# [WHAT YOU HAVE TO DO]
A word-for-word copy of the listing is required, and it must contain no pictures.
════
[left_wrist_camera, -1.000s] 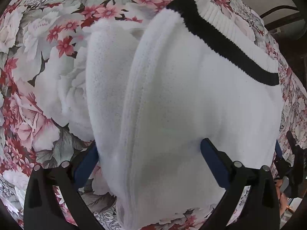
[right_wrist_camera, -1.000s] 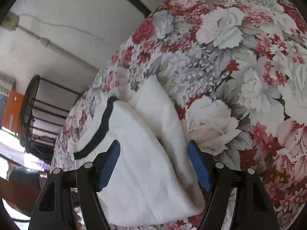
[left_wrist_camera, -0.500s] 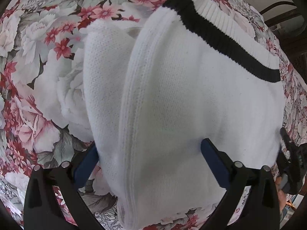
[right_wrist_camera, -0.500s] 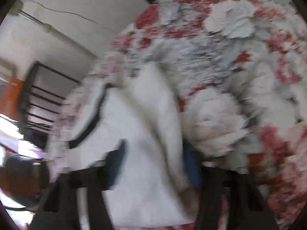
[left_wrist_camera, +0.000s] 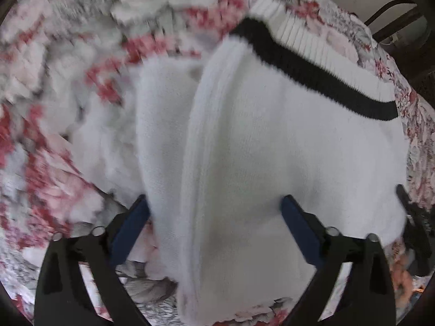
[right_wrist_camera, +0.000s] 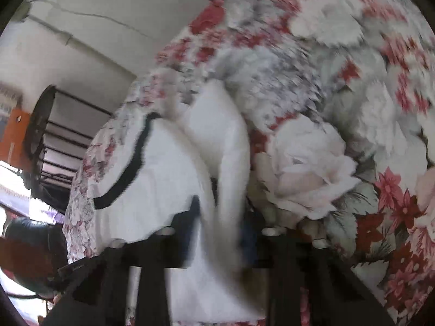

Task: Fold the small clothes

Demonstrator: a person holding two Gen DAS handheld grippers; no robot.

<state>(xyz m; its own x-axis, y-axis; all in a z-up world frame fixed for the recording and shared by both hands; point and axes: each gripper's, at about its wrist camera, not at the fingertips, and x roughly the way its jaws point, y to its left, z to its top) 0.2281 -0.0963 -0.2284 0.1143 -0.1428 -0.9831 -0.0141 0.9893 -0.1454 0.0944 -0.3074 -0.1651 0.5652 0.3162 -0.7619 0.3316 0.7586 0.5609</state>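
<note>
A white knitted garment (left_wrist_camera: 272, 149) with a black stripe (left_wrist_camera: 312, 73) and a ribbed white band along its far edge lies folded on a cloth printed with red and grey flowers (left_wrist_camera: 54, 95). Seen from the left wrist camera, the garment fills most of the view; a thick fold edge runs from the stripe toward the camera, with a second, lower layer showing to its left. The left gripper (left_wrist_camera: 214, 217) is spread wide, its blue pads on either side of the fold, the left pad just beside the lower layer and the right pad resting over the upper layer; it grips nothing. The printed cloth is bare to the left and beyond the garment, though blurred. At the right edge of that view, part of a dark tool pokes in beside the garment's corner. From the right wrist camera, blurred by motion, the right gripper (right_wrist_camera: 220, 233) has its fingers drawn close together around the garment's near fold edge and appears to pinch it. To the right of the garment the flowered cloth lies open and flat. To the left, past the cloth's edge, stand a pale wall (right_wrist_camera: 95, 40) and a dark metal rack (right_wrist_camera: 46, 141).
</note>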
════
# [TASK RESULT]
[left_wrist_camera, -1.000s] 
[right_wrist_camera, -1.000s] 
[left_wrist_camera, -0.500s] 
[right_wrist_camera, -0.500s] 
[left_wrist_camera, +0.000s] 
[right_wrist_camera, +0.000s] 

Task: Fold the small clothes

Demonstrator: a person holding two Gen DAS handheld grippers; no robot.

<state>(xyz m; its own x-axis, y-axis; all in a z-up world frame fixed for the recording and shared by both hands; point and axes: each gripper's, at about its wrist camera, not at the fingertips, and x roughly the way its jaws point, y to its left, z to its top) 0.2281 -0.0963 -0.2284 0.1143 -0.1428 -0.9831 -0.0141 0.9893 -0.1454 0.0944 -0.3074 -0.1651 0.5652 0.3162 -0.7619 0.3316 0.7586 0.5609</state>
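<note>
A white knitted garment (left_wrist_camera: 272, 149) with a black stripe (left_wrist_camera: 312, 73) and a ribbed white band along its far edge lies folded on a cloth printed with red and grey flowers (left_wrist_camera: 54, 95). Seen from the left wrist camera, the garment fills most of the view; a thick fold edge runs from the stripe toward the camera, with a second, lower layer showing to its left. The left gripper (left_wrist_camera: 214, 217) is spread wide, its blue pads on either side of the fold, the left pad just beside the lower layer and the right pad resting over the upper layer; it grips nothing. The printed cloth is bare to the left and beyond the garment, though blurred. At the right edge of that view, part of a dark tool pokes in beside the garment's corner. From the right wrist camera, blurred by motion, the right gripper (right_wrist_camera: 220, 233) has its fingers drawn close together around the garment's near fold edge and appears to pinch it. To the right of the garment the flowered cloth lies open and flat. To the left, past the cloth's edge, stand a pale wall (right_wrist_camera: 95, 40) and a dark metal rack (right_wrist_camera: 46, 141).
</note>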

For this exercise, nothing more remains to be given.